By Paul Jordan, Associate, Sutton | Booker | P.C.
Autonomous vehicle technology is advancing, leaving other industries such as insurance and real estate to predict how they will be affected. Within the context of motor vehicle accident litigation, a shift is expected in both the amount of litigation, as well as the legal theory by which damages will be sought.
The degree of autonomy in which a particular vehicle can operate is broken into six levels defined by SAE International (Society of Automotive Engineers): Level 0–no automation; Level 1–automated steering or speed, but not both simultaneously; Level 2–automated steering, braking, and acceleration; Level 3–most aspects of driving are automated, including scanning the environment with the car prompting the driver to navigate more complex situations; Level 4–complete automation under certain conditions; Level 5–complete automation on any road in any condition. As increased levels of automation are achieved, the task of driving shifts from the driver to the vehicle. Two things will correspond with this relationship regarding motor vehicle accident litigation: generally, motor vehicle accidents will decline in frequency and severity, and litigation theory will shift from traditional negligence to products liability.
Automated technology is expected to make automotive travel increasingly safer, reducing the frequency and severity of auto accidents. Current data on the use of crash avoidance features such as front crash prevention technology already suggests a decline in accidents by those vehicles equipped and using autonomous technology. KPMG predicts the increase in sophistication and use of autonomous technology will result in a potential 90% decline in accident frequency by 2050. A drop in accident frequency will naturally reduce the number of lawsuits based on motor vehicle accidents—by some predictions, significantly (An estimate by CNBC predicts this specific type of litigation, which accounted for 35% of all civil trials in 2005, “will be all but eliminated.”).
Additionally, as higher levels of automation are reached, litigation theory will shift from negligence to products liability. Currently, most lawsuits involving a motor vehicle accident are based on negligence. This is appropriate considering that about 90% of motor vehicle accidents are directly related to driver error. However, a distinct threshold is reached at Level 3 automation when the monitoring of the driving environment shifts from the driver to the vehicle. At Level 3 automation the vehicle monitors the driving environment and alarms the driver when the vehicle encounters a situation that it cannot navigate on its own.
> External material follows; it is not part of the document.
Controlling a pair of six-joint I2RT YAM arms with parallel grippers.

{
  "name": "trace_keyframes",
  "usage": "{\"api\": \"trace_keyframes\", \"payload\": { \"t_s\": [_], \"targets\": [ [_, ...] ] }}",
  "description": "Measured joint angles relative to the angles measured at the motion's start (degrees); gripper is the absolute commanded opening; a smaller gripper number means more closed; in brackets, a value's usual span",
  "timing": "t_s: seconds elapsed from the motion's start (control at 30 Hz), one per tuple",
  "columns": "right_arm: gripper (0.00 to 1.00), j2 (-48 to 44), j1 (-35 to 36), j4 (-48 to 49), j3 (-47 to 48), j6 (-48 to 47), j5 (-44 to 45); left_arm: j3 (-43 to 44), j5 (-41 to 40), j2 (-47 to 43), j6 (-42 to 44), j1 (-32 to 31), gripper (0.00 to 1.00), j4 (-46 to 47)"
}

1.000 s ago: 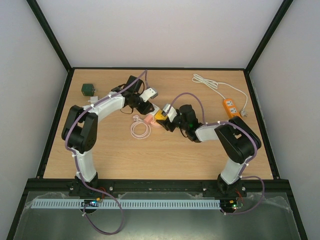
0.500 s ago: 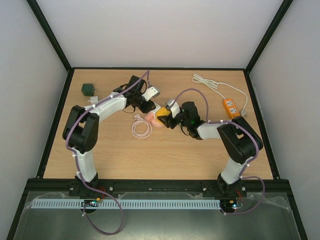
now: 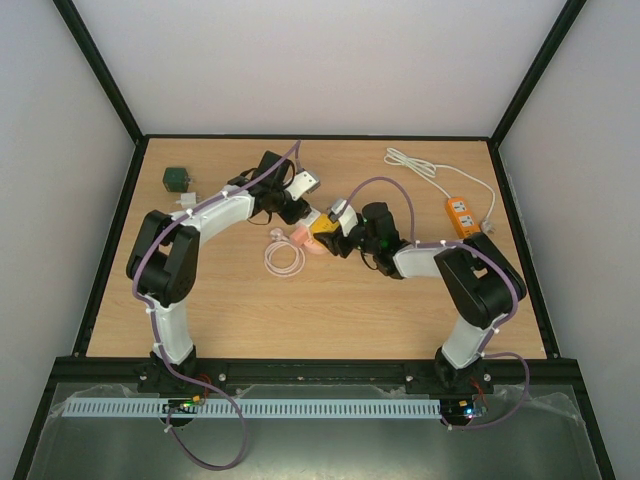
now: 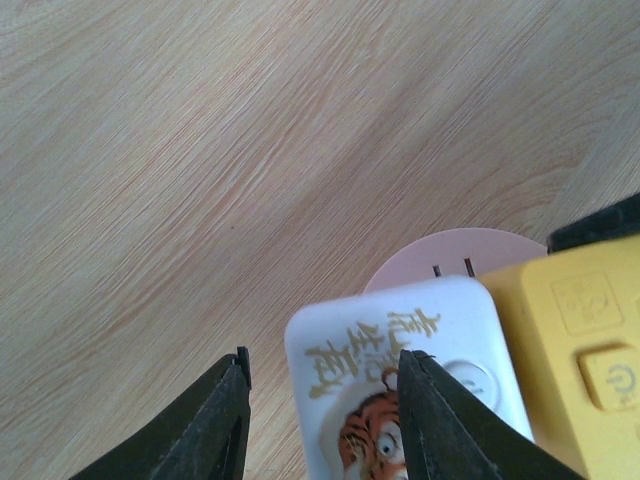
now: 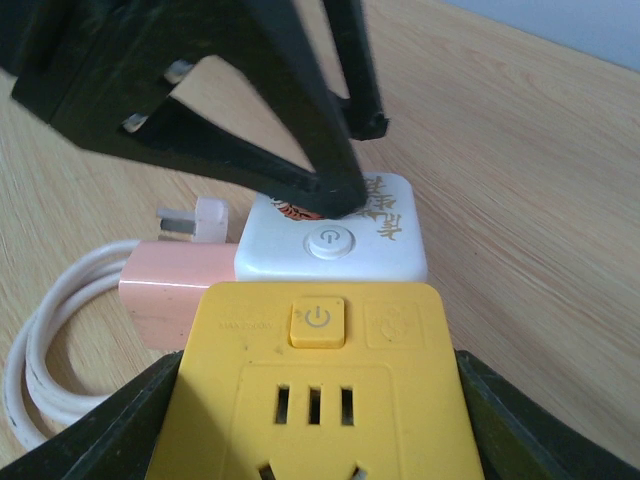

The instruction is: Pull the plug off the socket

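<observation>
Centrally over the wooden worktop [image 3: 300, 310], right end effector [image 5: 315, 430] clamps yellow plastic cube socket [image 5: 312, 360] as anchor; left end effector [image 4: 325, 370], unclenched, straddles the mated white tiger-printed cube plug [image 5: 335, 240], apparently for extraction.

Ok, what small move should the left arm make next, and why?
Probably shift the left gripper sideways to centre it on the white plug: one finger sits over its top, not beside it, so the plug isn't between the jaws. The right gripper already holds the yellow socket.

Pale walls [image 3: 330, 60] enclose a black-framed wooden table [image 3: 300, 310].
</observation>
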Motion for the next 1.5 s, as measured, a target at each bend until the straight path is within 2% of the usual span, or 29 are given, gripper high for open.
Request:
{"api": "trace_keyframes", "payload": {
  "t_s": [0.23, 0.4, 0.53, 0.7, 0.87, 0.9, 1.0, 1.1, 1.13, 1.23, 1.33, 1.5],
  "targets": [
    [0.08, -1.8, 0.7, -1.2, -1.7, -7.0, 1.9, 0.0, -0.5, 0.0, 0.0, -0.3, 0.43, 0.0],
    [0.08, -3.3, 0.9, -1.8, -2.8, -8.0, 2.8, 0.0, -0.9, 0.0, 0.0, -1.0, 0.43, 0.0],
    [0.08, -3.3, 0.8, -1.7, -2.8, -5.3, 2.8, 0.3, -1.3, 0.0, -0.2, -1.1, 0.51, 0.0],
    [0.08, -3.0, 0.9, 0.5, -4.0, -0.5, 2.8, 1.4, -0.4, -0.4, -1.0, 0.6, 0.72, -3.5],
    [0.08, -2.5, 0.9, 3.3, -5.4, 2.5, 3.5, -2.2, 0.6, -4.3, -0.2, 2.2, 0.77, -7.1],
    [0.12, -2.5, 0.9, 3.7, -5.7, 2.9, 3.8, -3.4, 0.7, -5.2, 0.0, 2.5, 0.77, -7.3],
    [0.41, -2.5, 1.1, 5.4, -6.7, 5.0, 4.6, -8.4, 1.3, -8.1, 0.9, 2.8, 0.79, -7.4],
    [0.51, -2.5, 1.4, 5.6, -6.8, 7.6, 5.2, -12.5, 3.1, -9.2, 1.5, 2.8, 0.81, -7.5],
    [0.58, -2.6, 1.5, 5.5, -6.7, 8.9, 5.6, -13.6, 3.6, -9.5, 1.5, 2.8, 0.81, -7.5],
    [0.69, -3.4, 1.8, 4.0, -6.6, 12.0, 6.6, -15.1, 4.9, -9.7, 1.4, 2.8, 0.82, -7.5],
    [0.88, -5.4, 1.9, 1.6, -6.5, 14.6, 6.3, -15.1, 6.6, -9.7, 1.1, 3.5, 0.83, -6.9],
    [0.97, -7.1, 2.0, -0.8, -6.4, 17.0, 4.3, -15.1, 9.6, -9.7, 0.3, 6.6, 0.84, -6.3]
  ]
}}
It is at this point when the assumption that the driver is liable for the actions of the vehicle must be questioned. At Level 3 and above, there must be a determination as to whether responsibility falls to the driver, the manufacturer, or both. As levels of automation increase, that answer is expected to shift with more frequency toward the manufacturer. Possibly seeing the writing on the wall, at least one car manufacturer, Volvo, has already stated that it will accept liability when a Volvo is in an accident while in autonomous mode. Although, it has yet to be seen in practice, consensus seems to indicate that because liability will be focused on the manufacturer, damages are more appropriately sought under a products liability theory.
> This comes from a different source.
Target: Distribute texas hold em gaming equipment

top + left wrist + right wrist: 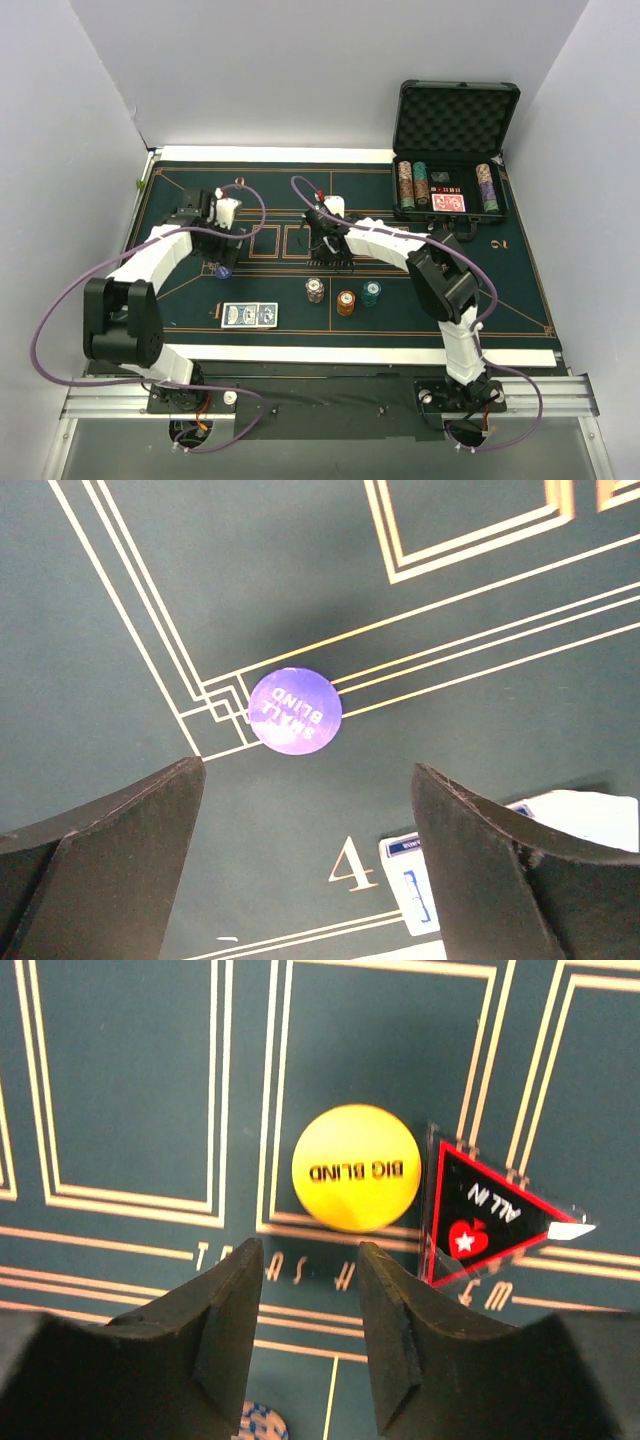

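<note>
At the left of the overhead view, the left claw [305, 780] hung released and empty over the green surface [520, 280]. A purple small-blind disc [295, 711] lay flat just ahead of its tips. Two blue-backed cards [249, 315] sat near the lower edge.

Towards the middle stood three chip stacks: a pale one [315, 290], an orange one [345, 302] and a teal one [371, 293].

The right claw [308, 1255] was half closed on nothing, just short of a yellow big-blind disc [355, 1168]. A black all-in triangle [480, 1222] lay right beside that disc.

At the upper right, the open case [455, 120] held more chips.

The likely risk was that the narrowed right claw would skid the thin yellow disc or knock the triangle. The left claw's right tip could also clip the cards.
</note>
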### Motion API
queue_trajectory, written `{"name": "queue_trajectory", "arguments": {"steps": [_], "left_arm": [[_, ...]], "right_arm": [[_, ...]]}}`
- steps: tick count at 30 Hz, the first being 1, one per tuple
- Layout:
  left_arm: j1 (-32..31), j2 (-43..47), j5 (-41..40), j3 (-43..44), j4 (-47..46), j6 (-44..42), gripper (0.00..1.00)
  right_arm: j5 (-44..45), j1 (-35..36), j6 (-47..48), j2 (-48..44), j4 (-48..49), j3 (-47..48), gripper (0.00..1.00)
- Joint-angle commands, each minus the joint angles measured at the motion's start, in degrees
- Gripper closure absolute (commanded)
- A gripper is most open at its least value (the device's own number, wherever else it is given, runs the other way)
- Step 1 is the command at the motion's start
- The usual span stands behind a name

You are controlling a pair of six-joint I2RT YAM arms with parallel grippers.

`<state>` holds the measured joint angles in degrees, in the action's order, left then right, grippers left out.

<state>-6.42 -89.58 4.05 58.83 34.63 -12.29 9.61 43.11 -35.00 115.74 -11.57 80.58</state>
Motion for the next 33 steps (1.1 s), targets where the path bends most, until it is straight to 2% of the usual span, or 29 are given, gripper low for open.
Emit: {"name": "queue_trajectory", "arguments": {"steps": [1, 7, 9, 16, 22, 24, 33], "left_arm": [[1.67, 6.78, 7.10, 7.26, 5.00, 2.09, 0.05], [5.27, 8.19, 13.51, 13.85, 10.27, 3.33, 0.04], [5.97, 8.28, 13.96, 15.08, 10.80, 3.59, 0.04], [6.06, 9.77, 13.61, 15.70, 11.07, 3.86, 0.04], [6.15, 9.69, 12.73, 16.32, 11.33, 4.03, 0.04], [8.08, 9.51, 12.64, 16.49, 11.33, 4.03, 0.04], [9.84, 8.20, 12.38, 17.55, 11.25, 3.77, 0.04]], "right_arm": [[3.31, -0.84, -1.03, 3.78, -7.67, 6.07, 0.63], [5.77, -0.75, -1.82, 2.65, -11.54, 5.47, 0.62], [6.12, -0.84, -1.82, 2.03, -11.63, 4.77, 0.58], [5.43, -1.80, -0.42, 5.89, -11.63, 7.74, 0.57], [4.46, -4.52, 1.34, 11.87, -11.98, 15.13, 0.58], [4.19, -5.31, 2.04, 13.89, -12.59, 18.47, 0.59], [1.65, -8.39, 3.80, 24.61, -16.55, 39.11, 0.68]]}}
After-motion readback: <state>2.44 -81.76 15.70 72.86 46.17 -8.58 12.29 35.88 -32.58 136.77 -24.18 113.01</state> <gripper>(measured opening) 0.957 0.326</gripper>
Autonomous vehicle technology will increase safety, lowering the frequency and severity of motor vehicle accidents. This in turn will dramatically reduce the number of lawsuits based on motor vehicle accidents. The lawsuits that are filed will shift from claiming damages on a theory of negligence to products liability. Of course, this is all in the future, right? Well… currently, vehicles with Level 1 and Level 2 automation are on the road. At least one manufacturer, Audi, is already implementing Level 3 technology in its 2019 Audi A8, although not initially in the U.S. We are now reaching the Level 3 threshold. Fully automated prototypes are already on public roads, becoming more capable every day. It appears the future of motor vehicle accident litigation has begun.
 Path to Autonomy: Self-Driving Car Levels 0 to 5 Explained, Car and Driver (Oct. 2017), https://www.caranddriver.com/features/path-to-autonomy-self-driving-car-levels-0-to-5-explained-feature; Kyle Hyatt & Chris Paukert, Self-Driving Cars: A Level-by-Level Explainer of Autonomous Vehicles, Road Show by CNET (Mar. 29, 2018), https://www.cnet.com/roadshow/news/self-driving-car-guide-autonomous-explanation/.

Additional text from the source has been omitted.